A similar argument shows that Tom’s unexploitable bluffing frequency is $b= \frac{1}{3}.$ John can maximally exploit any deviation from this strategy by either always calling with K♠ ( $c=1$ ), if Tom bluffs too often, or always folding with K♠ ( $c=0$ ), if Tom doesn’t bluff often enough.

If either player uses his unexploitable strategy we have

$E(T) = \frac{1}{18}$

so Tom wins on average £1/18 = 5.5p per hand.

Only the tip of the tree

A much more complex variant of poker is two player Fixed Limit Rhode Island HoldEm. In this game each player is dealt a card from a full deck, there are three rounds of betting, and a card is dealt on the table between each round. The players try to make the best three card hand. The decision tree for this game has about three billion nodes, and it's the largest game for which the unexploitable strategy has been calculated (see the further reading list below for more information).
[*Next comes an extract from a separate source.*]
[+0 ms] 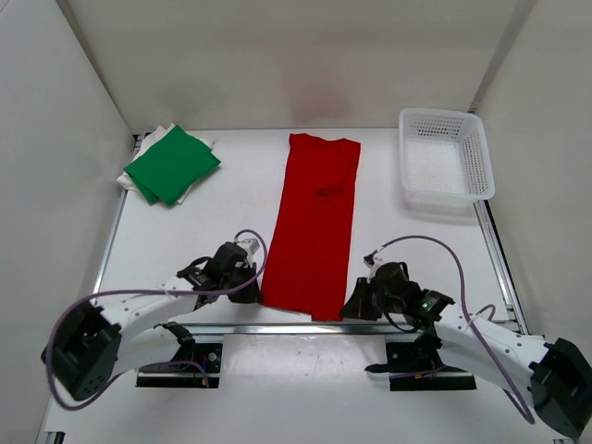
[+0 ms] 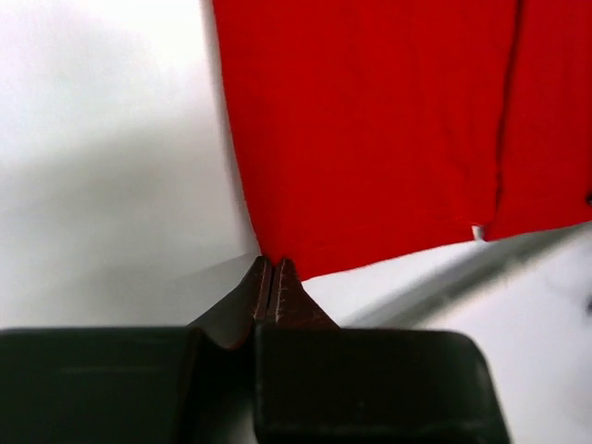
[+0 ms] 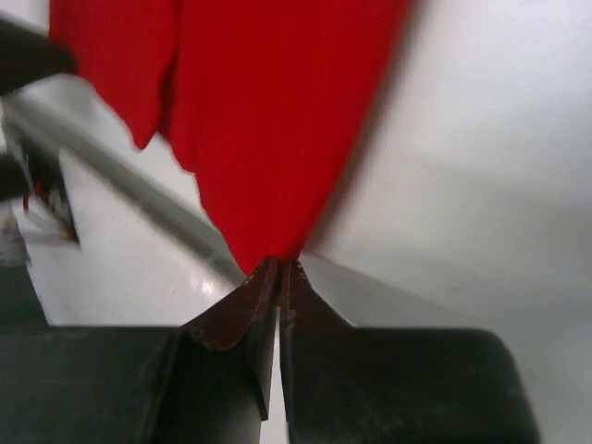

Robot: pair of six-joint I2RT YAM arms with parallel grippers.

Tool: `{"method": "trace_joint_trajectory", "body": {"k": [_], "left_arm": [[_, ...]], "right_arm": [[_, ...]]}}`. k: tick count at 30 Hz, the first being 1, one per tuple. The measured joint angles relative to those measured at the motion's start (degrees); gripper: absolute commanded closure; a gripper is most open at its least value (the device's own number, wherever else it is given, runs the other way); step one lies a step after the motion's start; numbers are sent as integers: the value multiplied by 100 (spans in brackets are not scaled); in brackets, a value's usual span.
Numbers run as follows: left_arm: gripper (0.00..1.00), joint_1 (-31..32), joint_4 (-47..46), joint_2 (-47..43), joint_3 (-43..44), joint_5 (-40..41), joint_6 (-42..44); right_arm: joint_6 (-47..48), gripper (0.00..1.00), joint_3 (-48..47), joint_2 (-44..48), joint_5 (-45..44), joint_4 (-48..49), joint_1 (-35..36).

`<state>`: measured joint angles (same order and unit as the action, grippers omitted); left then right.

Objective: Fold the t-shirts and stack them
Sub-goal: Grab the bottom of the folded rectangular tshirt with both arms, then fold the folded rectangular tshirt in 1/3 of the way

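Note:
The red t-shirt (image 1: 314, 227) lies as a long narrow strip down the middle of the table, sleeves folded in. My left gripper (image 1: 256, 289) is shut on its near left corner, seen in the left wrist view (image 2: 273, 262) with red cloth (image 2: 370, 120) right at the fingertips. My right gripper (image 1: 349, 308) is shut on its near right corner (image 3: 280, 262); the red cloth (image 3: 268, 120) runs away from the tips. The green t-shirt (image 1: 172, 165) lies folded at the far left on top of the folded white t-shirt (image 1: 127, 176), of which only edges show.
A white lattice basket (image 1: 444, 157) stands at the far right. A metal rail (image 1: 277, 328) runs along the table's near edge, just behind both grippers. White walls enclose the table on three sides.

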<state>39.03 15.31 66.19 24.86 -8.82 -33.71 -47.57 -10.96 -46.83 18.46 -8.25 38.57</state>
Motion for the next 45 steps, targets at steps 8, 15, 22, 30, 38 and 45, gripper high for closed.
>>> {"method": "trace_joint_trajectory", "body": {"k": [8,15,22,30,38,45], "left_arm": [[100,-9,1349,-1471,-55,-566,-319],[100,-632,960,-52,1766,-710,-210],[100,-1207,153,2201,3331,-531,-195],[100,-1569,-247,3967,4535,-361,-170],[78,-1716,-551,4819,5121,-393,-212],[64,-1952,-946,4607,4843,-326,-229]], "right_arm": [[-87,100,-542,568,-46,-1180,39],[953,100,-1862,-844,293,-1038,-1515],[1591,100,-3200,-2455,302,-437,-2319],[1777,100,-4070,-4374,387,199,-2975],[1794,97,-4750,-5501,621,671,-3217],[1825,67,-4811,-5600,629,872,-3265]]}}
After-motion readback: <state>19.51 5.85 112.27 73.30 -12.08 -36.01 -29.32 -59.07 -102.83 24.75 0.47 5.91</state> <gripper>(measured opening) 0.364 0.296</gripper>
Poker: not just for cowboys.

The simplest poker variant that people actually play for money is two player Fixed Limit Texas HoldEm. Each player starts with two cards, there are four rounds of betting and a total of five cards are dealt on the table between each of these rounds. The decision tree for this game has about 10¹⁸ nodes (that's 1 with 18 zeros after it, or a billion billion). Although there are computer algorithms that can calculate a good approximation to the optimal strategy, the exact solution has yet to be found.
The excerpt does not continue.